We present two difficult cases of ectopic Cushing syndrome failed to be localized using 68Ga-DOTATATE PET/CT.

Result

A 63-year-old man is referred to our hospital for Cushing syndrome survey. His presentations are resistant hypertension, body weight gain, general edema, moon face, buffalo hump, proximal muscle weakness for months and osteoporosis of L spine. Loss diurnal change of serum ACTH and cortisol, elevated saliva cortisol, elevated 24-hr urine free cortisol, DDAVP test positive, but the results of high-dose dexamethasone test and bilateral inferior petrosal sinus sampling (BIPSS) indicate ectopic Cushing syndrome. However, brain MRI, chest CT and whole body 18F-FDG PET fails to locate the origin. 68Ga-DOTATE PET is performed but still reveals no specific findings.
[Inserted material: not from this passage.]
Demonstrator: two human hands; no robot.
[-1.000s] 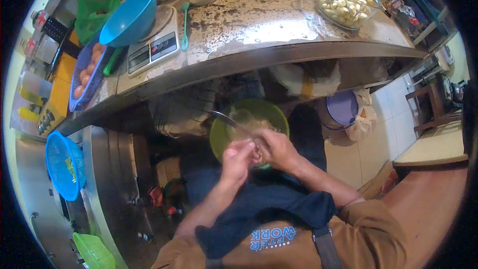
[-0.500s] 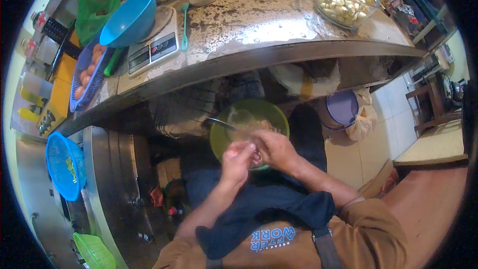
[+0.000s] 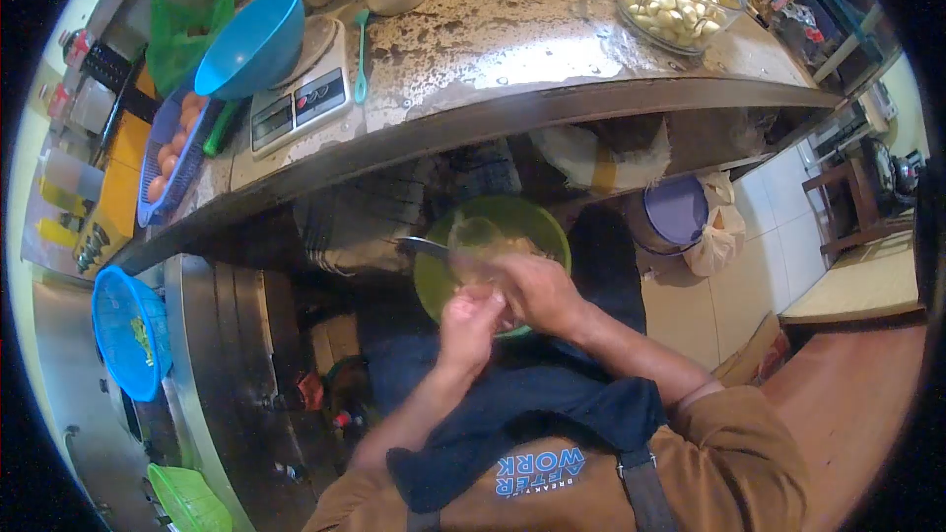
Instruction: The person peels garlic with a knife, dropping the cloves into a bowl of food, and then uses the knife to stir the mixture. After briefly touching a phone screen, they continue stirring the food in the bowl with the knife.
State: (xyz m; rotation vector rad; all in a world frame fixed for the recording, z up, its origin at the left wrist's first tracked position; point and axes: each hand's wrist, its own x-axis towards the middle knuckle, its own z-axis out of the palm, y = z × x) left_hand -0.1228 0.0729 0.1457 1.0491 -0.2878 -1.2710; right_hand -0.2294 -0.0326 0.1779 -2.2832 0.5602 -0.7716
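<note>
My right hand [image 3: 540, 294] is closed round a knife [image 3: 424, 245], its blade sticking out to the left. Right beside it, my left hand [image 3: 469, 327] has its fingers pinched together; whatever they hold is hidden. Both hands are over a green bowl [image 3: 429, 286] at my lap. Inside that bowl I see a clear round container [image 3: 476, 231] and some pale pieces [image 3: 522, 246], partly covered by my right hand. Up on the counter, a glass bowl [image 3: 690, 37] contains many peeled garlic cloves [image 3: 675, 12].
On the counter [image 3: 493, 20] are a kitchen scale [image 3: 301, 113], a blue bowl [image 3: 251, 44], a turquoise spoon [image 3: 362, 59] and a purple basket of eggs [image 3: 172, 158]. A blue basket [image 3: 128, 330] is at the left. A purple bucket [image 3: 675, 212] stands on the floor.
The knife blade has shifted slightly left and tilted a little. My right hand has moved a bit left, while my left hand stays nearly in place.
</note>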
Another case is a 74-year-old woman whose initial presentation is progressive lower legs pitting edema, body weight gain, polyuria, blurred vision, moon face, buffalo hump and pendulous abdomen. As previous case, series survey including DDAVP, high dose dexamethasone test and BIPSS indicate ectopic Cushing’s syndrome. However, in this case, pituitary MRI found a 4.5 x 5.4 mm nodular lesion in right posterior pituitary gland. A pulmonary nodule over LUL is found on Chest CT, and abdominal CT reveals hyperplasia of bilateral adrenal glands. Whole body 18F-FDG PET reveals high function

of adrenal glands. Because it fails to locate the origin of cortisol secretion, 68Ga-DOTATE PET is performed which results no specific findings.

Conclusion

68Ga-DOTATE PET is reported as a better tool in localizing ectopic Cushing syndrome than 18F-FDG-PET and should be considered if conventional imaging study is not able to detect persistent or recurrent disease. However, the experience of 68Ga-DOTATE PET to localize ectopic Cushing syndrome will be further explored in our clinical practice.